This time Wesley could tell that his brother remembered, and he wanted to make him squirm. He had bottled these memories up for years, and now the cork had popped.

‘You put me in a fight against somebody else’s little brother. I didn’t want to do it, but you said I’d embarrass you if I chickened out. All your mates crowded round and I knew I didn’t have a choice. When I lost, you told me I’d let you down and you wished the other boy was your brother.’

‘What’s your point?’ said Jordan, rounding on him, feet scraping in the dirt. ‘I did shitty things as a kid. I’m sorry, all right.’

‘Why couldn’t you have been kind to me?’ said Wesley, feeling his throat grow thick. He fixed his eyes on the horizon’s lights, tried not to notice how they blurred.

Jordan laughed sharply. ‘Kind? What makes you think you deserved it?’

‘I needed it,’ Wesley said, turning to face his brother, noticing for the first time that they were almost the same height now.

‘Nobody was ever kind to me, you don’t see me crying about it.’

‘What about Dad?’ Wesley shouted.

‘You wanted to know if it was true, what he said about you? I think you’ve just proved it,’ spat Jordan. ‘You really are too soft to be his son.’

The garage seemed ten times more sinister by night, and the gravel underfoot ten times louder. Kat kept admonishing herself for not wearing a balaclava, each time remembering it would have been pointless.

‘A balaclava wrecks your peripheral vision, anyway,’ said Safa. ‘And your hair.’

They reached the flaking garage door, and Kat pushed its top. It rocked on its rail before the latch caught.

‘It’s locked,’ said Safa, who seemed to have a particular passion for stating the obvious.

The door was old. By leaning enough of her weight on it the bottom opened by a couple of inches before the locking mechanism could stop it. She transferred the pressure to Safa, and then dropped to her knees, snaking an arm into the gap. Paint and dust lodged in her fingernails. The mechanism was old, little more than a rusty latch, and a few hard tugs dislodged it.

‘Kat burglar,’ whispered Safa.

Kat answered with a regal bow.

Inside, everything was as it had been just a few hours before, the old car blocking the shelves at the far end of the space. Kat slipped around it and checked the shelves quickly for anything she might have missed earlier, but there was nothing significant.

‘This is the bad guys’ lair?’ said Safa, swiping dust from the roof of the car.

On the walk over, Kat had told her everything she knew about their plot. Safa hadn’t seemed to care too much about foiling Nazi terrorists and saving Tinker, but she was very excited about stealing a car.

‘All the cars in the world and you want this pile of junk.’

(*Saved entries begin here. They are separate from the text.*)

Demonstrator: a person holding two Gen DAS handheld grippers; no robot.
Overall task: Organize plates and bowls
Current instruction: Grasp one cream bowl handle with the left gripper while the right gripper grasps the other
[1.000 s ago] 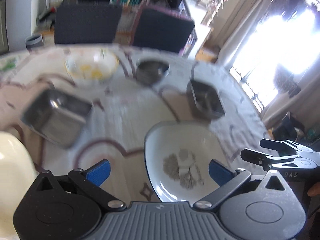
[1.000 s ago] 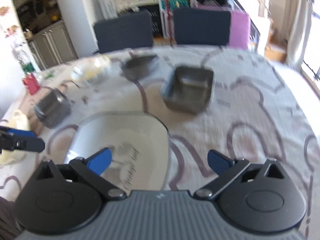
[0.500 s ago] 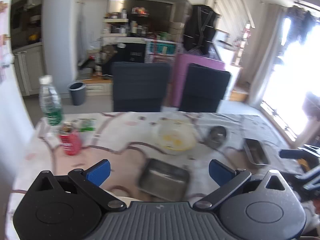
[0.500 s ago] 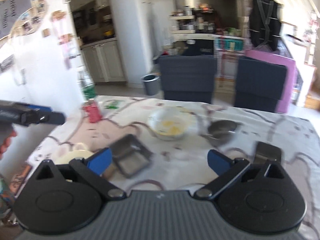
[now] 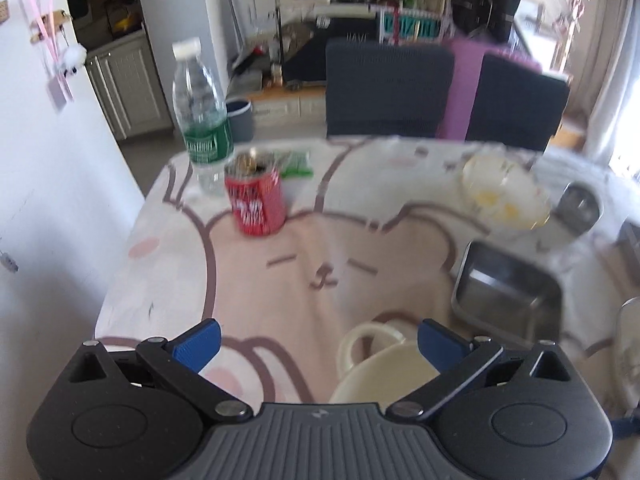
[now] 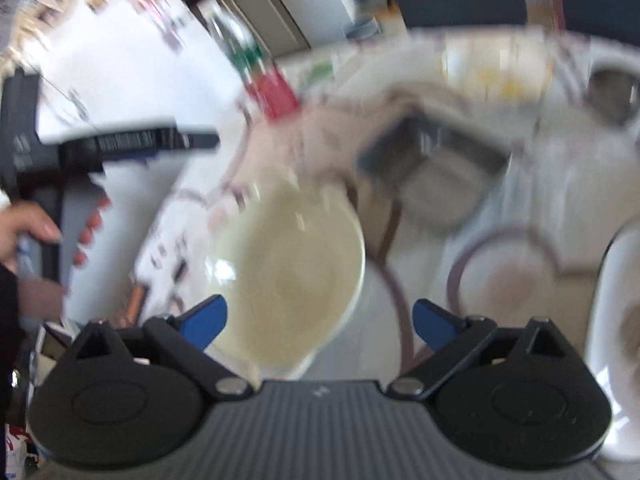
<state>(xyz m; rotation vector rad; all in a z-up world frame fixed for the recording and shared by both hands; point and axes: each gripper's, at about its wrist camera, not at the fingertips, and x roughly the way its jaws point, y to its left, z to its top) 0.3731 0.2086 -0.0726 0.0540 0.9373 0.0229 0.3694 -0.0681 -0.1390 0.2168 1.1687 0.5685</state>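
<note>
My right view is strongly blurred by motion: the cream bowl (image 6: 292, 264) is smeared, and my own gripper body hides its near rim at 6 o'clock. The white plate (image 6: 616, 320) at 3 o'clock is cut by the edge. In my left view the same bowl is half covered at 5 o'clock, and the steel tray (image 5: 506, 300) at 3 o'clock looks unsharp.

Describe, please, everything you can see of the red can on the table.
The red can stands upright on the patterned tablecloth, at the table's far left. It looks like metal with white lettering, too blurred to read, and its top seems opened. Just behind it stands a clear plastic bottle with a green label; whether they touch is unclear. Neither gripper is near it.
</note>
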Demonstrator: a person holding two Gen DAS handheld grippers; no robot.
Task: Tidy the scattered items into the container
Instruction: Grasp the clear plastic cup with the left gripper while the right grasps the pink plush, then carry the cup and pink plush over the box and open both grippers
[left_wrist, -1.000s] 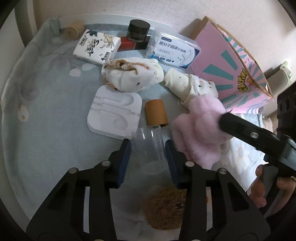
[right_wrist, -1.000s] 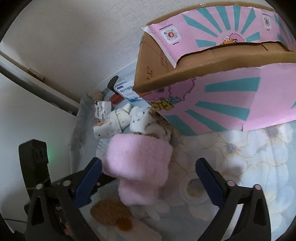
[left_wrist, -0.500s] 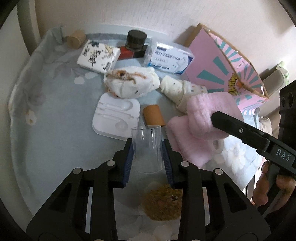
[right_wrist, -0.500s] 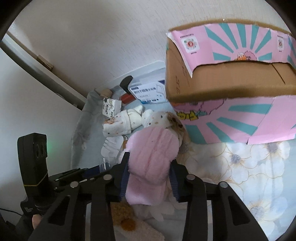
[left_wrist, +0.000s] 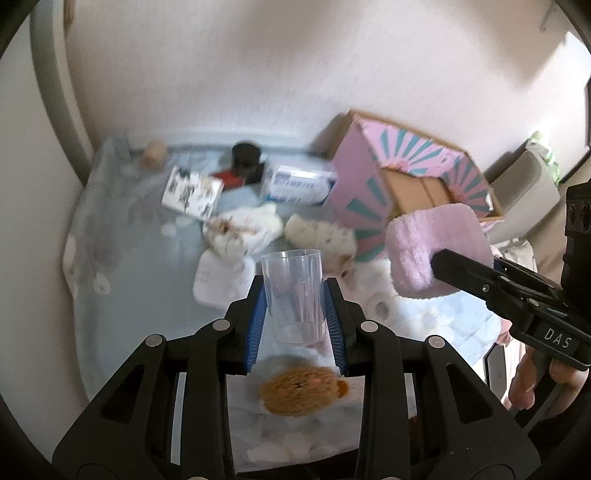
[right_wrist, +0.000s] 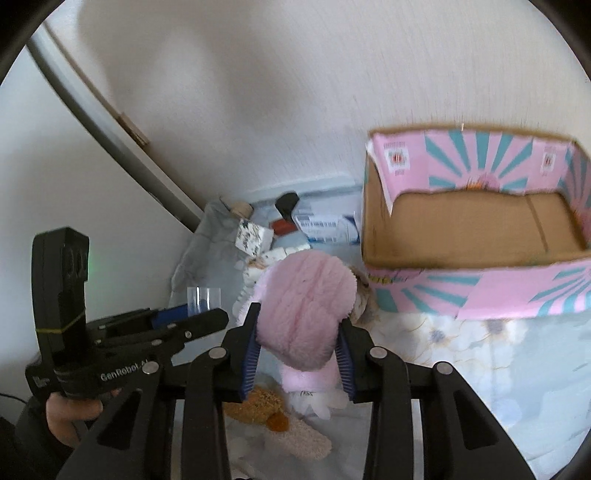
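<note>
Two things are off the bed at once, one in each gripper. The left gripper (left_wrist: 295, 317) is closed tight on a clear plastic cup (left_wrist: 293, 295), which stands upright between the blue pads with its open mouth up. The right gripper (right_wrist: 297, 354) is clamped on a pink fluffy sock (right_wrist: 304, 314), squeezing the soft bundle between its pads; the jaws have all but finished closing. Both tools point steeply down toward the bedsheet (left_wrist: 122, 280).

What the coming move turns on is where the cardboard box (right_wrist: 476, 295) lies. In the right wrist view it sits to the right and a little farther off than the sock, against the far wall, its open top facing up and its long side running left to right. Nothing shows inside it. The right hand is clearly the nearer one; in the left wrist view the box (left_wrist: 369, 184) lies far right of the cup, with the sock (left_wrist: 436, 251) and the right tool between them.

By my judgement the sock should go in first, carried right over the near rim, and the cup after it. Other scattered items lie on the sheet near the far wall.
</note>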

The key was still in the wheel arch, and Kat held it up triumphantly. ‘If they don’t have the car, they can’t hit anybody with it.’

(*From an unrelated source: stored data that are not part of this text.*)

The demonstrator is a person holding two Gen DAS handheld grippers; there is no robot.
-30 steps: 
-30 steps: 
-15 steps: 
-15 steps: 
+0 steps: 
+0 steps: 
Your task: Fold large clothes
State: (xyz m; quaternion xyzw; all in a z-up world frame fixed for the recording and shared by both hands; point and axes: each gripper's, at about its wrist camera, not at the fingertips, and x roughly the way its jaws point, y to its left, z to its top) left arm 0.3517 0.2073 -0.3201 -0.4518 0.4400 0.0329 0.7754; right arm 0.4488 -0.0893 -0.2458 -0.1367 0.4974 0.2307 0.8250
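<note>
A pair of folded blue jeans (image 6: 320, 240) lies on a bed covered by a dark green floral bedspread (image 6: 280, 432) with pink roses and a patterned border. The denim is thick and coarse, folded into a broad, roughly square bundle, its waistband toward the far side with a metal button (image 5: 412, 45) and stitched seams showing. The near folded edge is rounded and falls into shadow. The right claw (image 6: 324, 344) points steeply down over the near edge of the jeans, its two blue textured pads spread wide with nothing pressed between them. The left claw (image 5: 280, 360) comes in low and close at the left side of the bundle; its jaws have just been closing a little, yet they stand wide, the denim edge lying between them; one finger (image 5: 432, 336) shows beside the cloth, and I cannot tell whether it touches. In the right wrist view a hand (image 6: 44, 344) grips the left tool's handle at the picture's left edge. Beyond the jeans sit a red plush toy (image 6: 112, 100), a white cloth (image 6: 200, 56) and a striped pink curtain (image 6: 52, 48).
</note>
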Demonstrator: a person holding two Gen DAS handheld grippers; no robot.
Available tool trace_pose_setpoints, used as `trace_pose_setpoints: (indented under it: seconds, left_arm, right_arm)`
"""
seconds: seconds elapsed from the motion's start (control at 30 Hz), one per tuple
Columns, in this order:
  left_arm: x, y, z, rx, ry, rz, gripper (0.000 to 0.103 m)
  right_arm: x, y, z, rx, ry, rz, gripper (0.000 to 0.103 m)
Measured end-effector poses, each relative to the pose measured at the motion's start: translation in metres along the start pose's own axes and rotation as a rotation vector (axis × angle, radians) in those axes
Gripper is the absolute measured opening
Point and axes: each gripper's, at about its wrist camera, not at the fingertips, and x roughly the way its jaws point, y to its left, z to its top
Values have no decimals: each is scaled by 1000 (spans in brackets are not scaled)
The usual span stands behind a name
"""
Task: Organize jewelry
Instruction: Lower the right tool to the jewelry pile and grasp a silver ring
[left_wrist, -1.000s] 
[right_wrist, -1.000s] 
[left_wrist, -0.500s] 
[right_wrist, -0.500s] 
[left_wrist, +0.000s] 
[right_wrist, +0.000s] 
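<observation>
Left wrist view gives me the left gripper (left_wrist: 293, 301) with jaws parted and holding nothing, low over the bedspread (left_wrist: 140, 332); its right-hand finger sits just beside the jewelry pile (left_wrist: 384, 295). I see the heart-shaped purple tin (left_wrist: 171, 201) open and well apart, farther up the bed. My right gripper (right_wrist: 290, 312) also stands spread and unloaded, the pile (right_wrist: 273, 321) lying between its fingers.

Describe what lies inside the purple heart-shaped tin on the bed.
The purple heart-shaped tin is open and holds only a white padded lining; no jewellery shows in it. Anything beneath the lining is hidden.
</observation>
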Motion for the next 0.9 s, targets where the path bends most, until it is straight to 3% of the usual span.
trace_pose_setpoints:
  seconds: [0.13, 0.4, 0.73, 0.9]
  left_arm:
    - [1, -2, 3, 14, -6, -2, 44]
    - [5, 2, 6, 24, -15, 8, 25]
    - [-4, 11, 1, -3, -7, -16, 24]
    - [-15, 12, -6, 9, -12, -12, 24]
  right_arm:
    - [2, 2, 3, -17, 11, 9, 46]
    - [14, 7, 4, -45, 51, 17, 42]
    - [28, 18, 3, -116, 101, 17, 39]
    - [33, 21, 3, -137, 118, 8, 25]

Safa shrugged her lip. ‘You don’t have to get involved at all.’

‘You said you didn’t fade so you could just mess around,’ said Kat, opening the driver door. ‘If it gives me a chance to stop them, I have to take it.’

She slipped in behind the wheel, and Safa dropped into the passenger side. The car smelled of cheap deodorant, the kind little boys were told would attract fantasy women.

‘Do you know how to drive?’

‘I’ve had a lesson.’

‘That isn’t at all the same thing.’

After fumbling the key into the ignition, Kat gripped the steering wheel in both hands. Stealing a car was not something she would usually do, or even think about doing. Maybe that was the point; she was either more herself than ever or not herself at all. The boundaries of her body had blurred. It was time to be boundless.

Kat fired up the engine. ‘You’d better put on your seatbelt.’

Safa urgently obeyed, and Kat put her foot down hard.

The car juddered forward, and stalled. They sat in confused silence for a moment.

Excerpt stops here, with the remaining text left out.